= William MacMahon =

Irish barrister and judge

Sir William MacMahon, 1st Baronet (1776–1837) was an Irish barrister and judge of the early nineteenth century. He was a member of a Limerick family which became politically prominent through their influence with the Prince Regent, later King George IV. He was the first of the McMahon Baronets of Dublin.

== Background ==
He was born in Limerick, son of John MacMahon, comptroller of the port of Limerick, and his second wife, Mary Stackpoole, daughter of James Stackpoole, a merchant; his father's relatively low social standing was something of a handicap to his career.
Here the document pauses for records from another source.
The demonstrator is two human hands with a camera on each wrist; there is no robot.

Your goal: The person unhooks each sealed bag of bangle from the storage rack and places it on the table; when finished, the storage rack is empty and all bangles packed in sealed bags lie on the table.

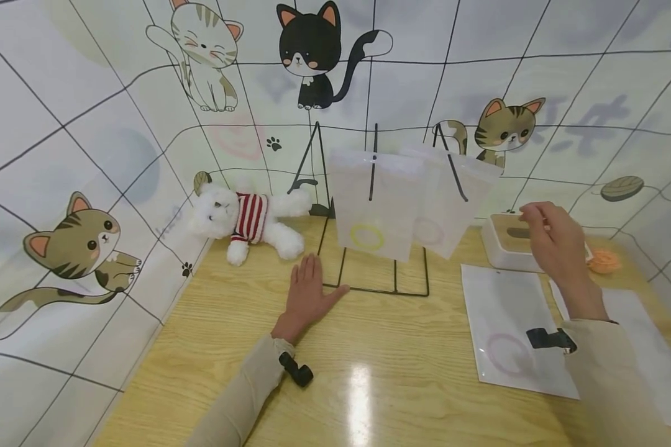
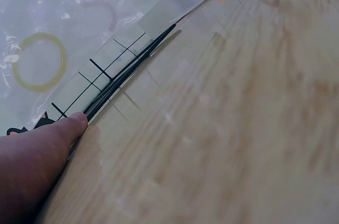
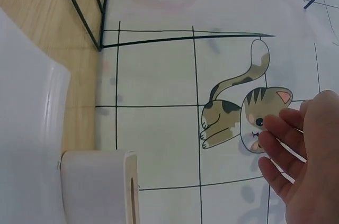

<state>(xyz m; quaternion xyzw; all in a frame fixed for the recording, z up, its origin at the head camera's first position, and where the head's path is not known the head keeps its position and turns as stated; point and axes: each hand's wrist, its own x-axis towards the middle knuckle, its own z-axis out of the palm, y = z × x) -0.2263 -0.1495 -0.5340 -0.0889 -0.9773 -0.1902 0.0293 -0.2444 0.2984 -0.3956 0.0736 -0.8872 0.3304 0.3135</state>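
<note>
My left hand (image 1: 305, 292) lies flat on the table with fingers spread, its thumb touching the base of a black wire rack (image 1: 388, 290). From the rack's prongs hang two translucent bags: one bag (image 1: 369, 198) bears a yellow ring, and the other bag (image 1: 453, 205) a pale pink ring. Over a white tissue box (image 1: 489, 239) with a wooden top, my right hand (image 1: 559, 245) is raised in the air. Its fingers (image 3: 283, 163) are loosely bent and nothing shows between them. In the left wrist view, the left thumb (image 2: 47, 139) meets the rack's dark wire.
A flat bag (image 1: 517, 316) with a pinkish ring lies at right. Another white sheet or bag (image 1: 648, 347) is partly under the right sleeve. A white plush toy (image 1: 251, 220) in a striped shirt lies at back left. An orange item (image 1: 604, 261) sits beside the tissue box.
</note>
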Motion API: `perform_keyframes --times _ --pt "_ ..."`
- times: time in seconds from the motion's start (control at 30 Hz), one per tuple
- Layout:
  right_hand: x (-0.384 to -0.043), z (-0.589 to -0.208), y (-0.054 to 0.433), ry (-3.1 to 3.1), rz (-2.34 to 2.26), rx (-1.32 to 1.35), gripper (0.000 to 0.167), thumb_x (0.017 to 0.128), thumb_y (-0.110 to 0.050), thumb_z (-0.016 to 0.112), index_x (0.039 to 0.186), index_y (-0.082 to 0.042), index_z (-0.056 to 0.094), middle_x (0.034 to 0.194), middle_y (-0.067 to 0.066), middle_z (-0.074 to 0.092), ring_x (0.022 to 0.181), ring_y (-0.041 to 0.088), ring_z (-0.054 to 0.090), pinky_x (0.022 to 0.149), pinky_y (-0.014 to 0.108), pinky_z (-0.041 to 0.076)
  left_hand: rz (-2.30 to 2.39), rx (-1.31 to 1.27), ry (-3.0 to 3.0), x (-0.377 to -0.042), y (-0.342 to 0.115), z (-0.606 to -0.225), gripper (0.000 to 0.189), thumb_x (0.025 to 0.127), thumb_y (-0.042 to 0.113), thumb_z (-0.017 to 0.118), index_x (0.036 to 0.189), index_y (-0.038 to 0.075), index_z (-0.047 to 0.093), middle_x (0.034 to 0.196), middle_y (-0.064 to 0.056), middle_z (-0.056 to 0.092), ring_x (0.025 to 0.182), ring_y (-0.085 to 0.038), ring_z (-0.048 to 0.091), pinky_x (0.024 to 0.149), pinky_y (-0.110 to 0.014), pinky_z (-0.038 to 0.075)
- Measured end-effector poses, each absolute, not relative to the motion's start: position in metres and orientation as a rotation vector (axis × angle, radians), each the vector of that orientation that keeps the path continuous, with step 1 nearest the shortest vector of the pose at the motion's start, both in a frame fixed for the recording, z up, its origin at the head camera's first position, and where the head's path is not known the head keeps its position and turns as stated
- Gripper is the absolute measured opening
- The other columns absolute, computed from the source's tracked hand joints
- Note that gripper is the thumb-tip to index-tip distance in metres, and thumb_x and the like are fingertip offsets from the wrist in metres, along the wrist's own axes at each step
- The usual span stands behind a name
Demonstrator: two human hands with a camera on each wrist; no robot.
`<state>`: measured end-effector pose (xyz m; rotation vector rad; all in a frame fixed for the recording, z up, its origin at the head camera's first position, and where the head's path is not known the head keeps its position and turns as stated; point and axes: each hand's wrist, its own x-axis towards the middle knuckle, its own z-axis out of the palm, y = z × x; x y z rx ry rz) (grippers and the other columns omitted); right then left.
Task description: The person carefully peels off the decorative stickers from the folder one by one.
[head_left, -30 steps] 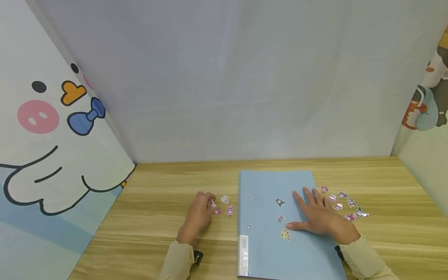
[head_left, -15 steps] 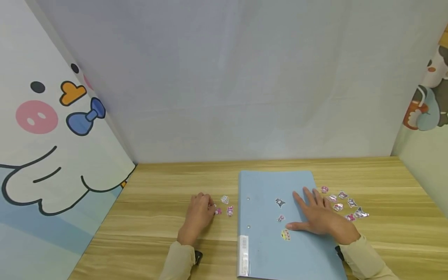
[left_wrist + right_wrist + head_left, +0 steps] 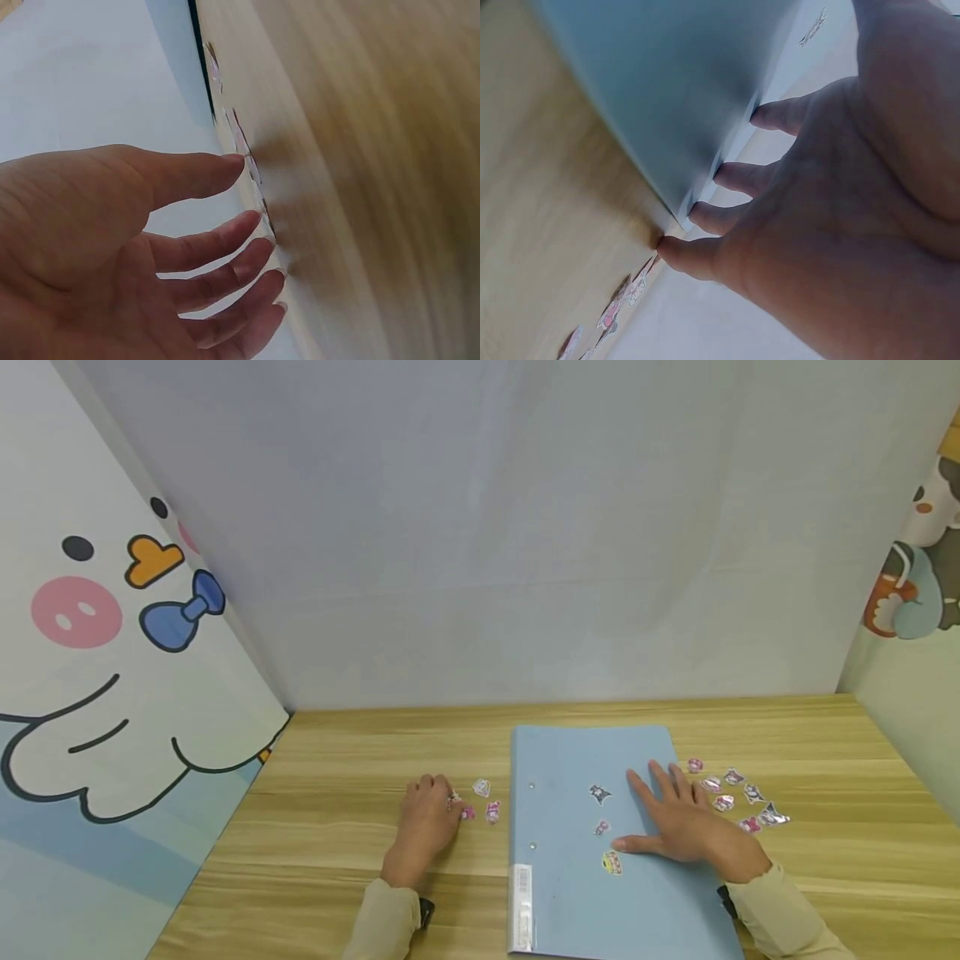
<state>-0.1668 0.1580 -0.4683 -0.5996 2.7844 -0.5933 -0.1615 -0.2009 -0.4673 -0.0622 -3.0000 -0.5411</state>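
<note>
Resting spread on the blue folder (image 3: 577, 910) is the right hand (image 3: 678, 825); the left hand (image 3: 429, 818), thumb and fingers parted, touches stickers (image 3: 468, 812) on the bench (image 3: 300, 827).

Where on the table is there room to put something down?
The table is bare left of the left hand and right of the silvery sticker. It's crowded between the left hand and folder, and by the right hand, where stickers cluster.

Cartoon-duck sheet (image 3: 142, 693), frame left; plain pale backdrop (image 3: 525, 527), upper centre; cartoon-figure sheet (image 3: 918, 585), right edge; wood-grain tabletop (image 3: 337, 760), lower frame.
</note>
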Motion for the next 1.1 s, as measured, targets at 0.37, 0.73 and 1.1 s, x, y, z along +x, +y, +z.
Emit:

Born a Roman Catholic, he converted to the Church of Ireland for career purposes. He is not thought to have supported Catholic Emancipation, and later quarrelled with Richard Lalor Sheil, who was a relative by marriage, on the subject. He was educated at Trinity College Dublin, and called to the Bar in 1799, practising on the Munster circuit. He was made Third Serjeant-at-law in 1806, Second Serjeant in 1813 and King's Counsel in 1807. Despite what was called his "spluttering" manner, and a tendency to verbal gaffes, he built up a very large practice, second only to that of Daniel O'Connell, whom he remembered with gratitude for having befriended him, at a time when most other barristers looked down on him as the son of a minor official.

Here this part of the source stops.